Directions for this task
Reproduce the listing word for word. Skip any image.
[Start of Attachment]
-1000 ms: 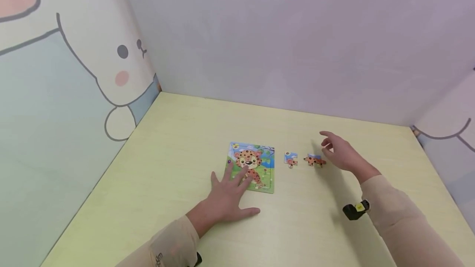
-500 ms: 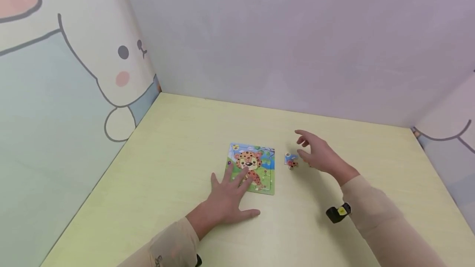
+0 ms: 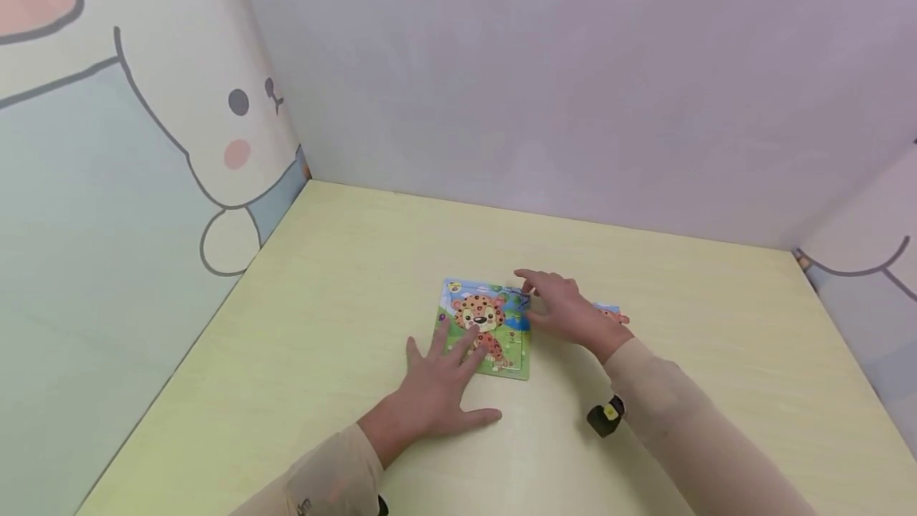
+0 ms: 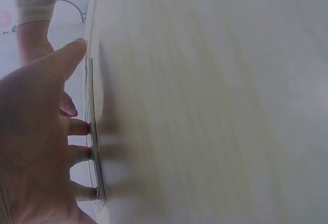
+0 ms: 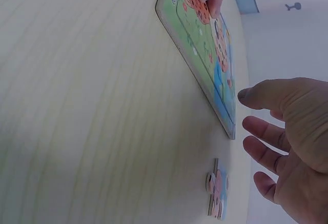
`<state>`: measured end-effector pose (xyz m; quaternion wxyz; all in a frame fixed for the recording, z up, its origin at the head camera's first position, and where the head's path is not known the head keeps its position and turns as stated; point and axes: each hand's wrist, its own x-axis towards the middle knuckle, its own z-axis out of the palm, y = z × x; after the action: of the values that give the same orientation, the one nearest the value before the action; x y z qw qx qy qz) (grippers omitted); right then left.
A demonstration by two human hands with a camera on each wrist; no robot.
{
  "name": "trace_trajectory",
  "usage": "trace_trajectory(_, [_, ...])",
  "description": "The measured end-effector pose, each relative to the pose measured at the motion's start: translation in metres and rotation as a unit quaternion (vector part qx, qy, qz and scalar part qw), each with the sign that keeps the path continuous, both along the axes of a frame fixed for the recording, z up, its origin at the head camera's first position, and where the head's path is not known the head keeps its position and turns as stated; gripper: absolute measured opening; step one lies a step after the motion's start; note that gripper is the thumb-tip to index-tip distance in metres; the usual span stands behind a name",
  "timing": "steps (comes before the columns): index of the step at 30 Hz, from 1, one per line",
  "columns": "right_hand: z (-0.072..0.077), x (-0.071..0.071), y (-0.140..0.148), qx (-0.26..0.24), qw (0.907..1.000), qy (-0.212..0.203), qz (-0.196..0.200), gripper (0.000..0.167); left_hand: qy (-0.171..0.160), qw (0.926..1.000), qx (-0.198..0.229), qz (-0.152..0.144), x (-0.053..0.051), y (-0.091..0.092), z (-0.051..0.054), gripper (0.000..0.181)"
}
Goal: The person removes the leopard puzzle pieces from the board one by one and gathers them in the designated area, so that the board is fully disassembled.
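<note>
A flat jigsaw puzzle board (image 3: 516, 353) with a spotted leopard cub picture lies on the table. My left hand (image 3: 433, 388) rests with spread fingers on its lower left part; the left wrist view shows the fingertips touching the board's thin edge (image 4: 96, 152). My right hand (image 3: 562, 310) hovers by the board's upper right edge, fingers loosely bent. In the right wrist view, thumb and fingers stand apart with nothing seen between them. A spotted puzzle piece (image 3: 614, 314) lies right of that hand, partly hidden by it. Loose puzzle material (image 5: 218, 190) lies near the board in the right wrist view.
The pale yellow table (image 3: 358, 261) runs back to a plain lilac wall (image 3: 537, 86). A wall with a cartoon figure (image 3: 215, 102) borders its left side, and another printed wall (image 3: 867, 245) its right.
My right hand has moved left from beside the spotted piece, over the ear piece, to the board's right edge. The ear piece is now hidden in the head view. My left hand stays put.
</note>
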<state>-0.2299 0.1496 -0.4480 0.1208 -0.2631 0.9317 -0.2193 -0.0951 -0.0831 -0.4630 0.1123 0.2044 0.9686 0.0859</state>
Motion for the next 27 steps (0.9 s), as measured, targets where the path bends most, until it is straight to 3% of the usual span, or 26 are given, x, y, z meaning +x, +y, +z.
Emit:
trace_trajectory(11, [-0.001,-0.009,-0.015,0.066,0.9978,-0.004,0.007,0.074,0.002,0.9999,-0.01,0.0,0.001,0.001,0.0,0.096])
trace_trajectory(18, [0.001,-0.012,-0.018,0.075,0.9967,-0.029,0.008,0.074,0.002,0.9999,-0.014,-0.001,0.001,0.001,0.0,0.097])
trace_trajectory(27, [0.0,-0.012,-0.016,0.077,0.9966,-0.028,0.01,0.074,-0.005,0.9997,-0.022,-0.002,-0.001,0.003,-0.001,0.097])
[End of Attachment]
Solution for this task
-1000 ms: 
-500 ms: 
+0 ms: 
+0 ms: 
+0 ms: 
`<state>`: measured end-effector pose (xyz m; quaternion wxyz; all in a frame fixed for the recording, z up, its origin at the head camera's first position, and where the head's path is not known the head keeps its position and turns as stated; point and axes: each hand's wrist, its own x-axis towards the middle knuckle, its own z-axis out of the palm, y = z × x; after the action: of the values that give the same orientation, the one nearest the value before the action; x y z qw qx qy qz) (grippers omitted); right then left.
A demonstration by two human hands with a camera on each wrist; no robot.
{
  "name": "trace_trajectory",
  "usage": "trace_trajectory(_, [_, ...])",
  "description": "The measured end-effector pose, each relative to the pose measured at the motion's start: translation in metres and rotation as a unit quaternion (vector part qx, qy, qz and scalar part qw), each with the sign that keeps the path continuous, both along the axes of a frame fixed for the recording, z up, its origin at the head camera's first position, and where the head's path is not known the head keeps its position and turns as stated; gripper: absolute measured opening; step one lies a step after the motion's start; note that gripper is the thumb-tip to index-tip distance in metres; the usual span stands behind a name",
  "timing": "steps (comes before the columns): index of the step at 30 Hz, from 1, one per line",
  "columns": "right_hand: z (-0.072..0.077), x (-0.071..0.071), y (-0.140..0.148), qx (-0.26..0.24), qw (0.907..1.000), qy (-0.212..0.203), qz (-0.196..0.200), gripper (0.000..0.167); left_hand: qy (-0.171..0.160), qw (0.926..1.000), qx (-0.198..0.229), qz (-0.152..0.144), x (-0.053..0.051), y (-0.091..0.092), z (-0.051..0.054), gripper (0.000..0.181)"
}
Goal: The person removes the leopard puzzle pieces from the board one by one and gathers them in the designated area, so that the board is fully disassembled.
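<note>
A flat jigsaw puzzle board (image 3: 516, 353) with a spotted leopard cub picture lies on the table. My left hand (image 3: 433, 388) rests with spread fingers on its lower left part; the left wrist view shows the fingertips touching the board's thin edge (image 4: 96, 152). My right hand (image 3: 562, 310) hovers by the board's upper right edge, fingers loosely bent. In the right wrist view, thumb and fingers stand apart with nothing seen between them. A spotted puzzle piece (image 3: 614, 314) lies right of that hand, partly hidden by it. Loose puzzle material (image 5: 218, 190) lies near the board in the right wrist view.
The pale yellow table (image 3: 358, 261) runs back to a plain lilac wall (image 3: 537, 86). A wall with a cartoon figure (image 3: 215, 102) borders its left side, and another printed wall (image 3: 867, 245) its right.
My right hand has moved left from beside the spotted piece, over the ear piece, to the board's right edge. The ear piece is now hidden in the head view. My left hand stays put.
</note>
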<state>-0.2299 0.1496 -0.4480 0.1208 -0.2631 0.9317 -0.2193 -0.0951 -0.0831 -0.4630 0.1123 0.2044 0.9686 0.0859</state>
Motion for the next 27 steps (0.9 s), as measured, targets where the path bends most, until it is straight to 3% of the usual span, or 26 are given, x, y, z meaning +x, +y, +z.
Emit:
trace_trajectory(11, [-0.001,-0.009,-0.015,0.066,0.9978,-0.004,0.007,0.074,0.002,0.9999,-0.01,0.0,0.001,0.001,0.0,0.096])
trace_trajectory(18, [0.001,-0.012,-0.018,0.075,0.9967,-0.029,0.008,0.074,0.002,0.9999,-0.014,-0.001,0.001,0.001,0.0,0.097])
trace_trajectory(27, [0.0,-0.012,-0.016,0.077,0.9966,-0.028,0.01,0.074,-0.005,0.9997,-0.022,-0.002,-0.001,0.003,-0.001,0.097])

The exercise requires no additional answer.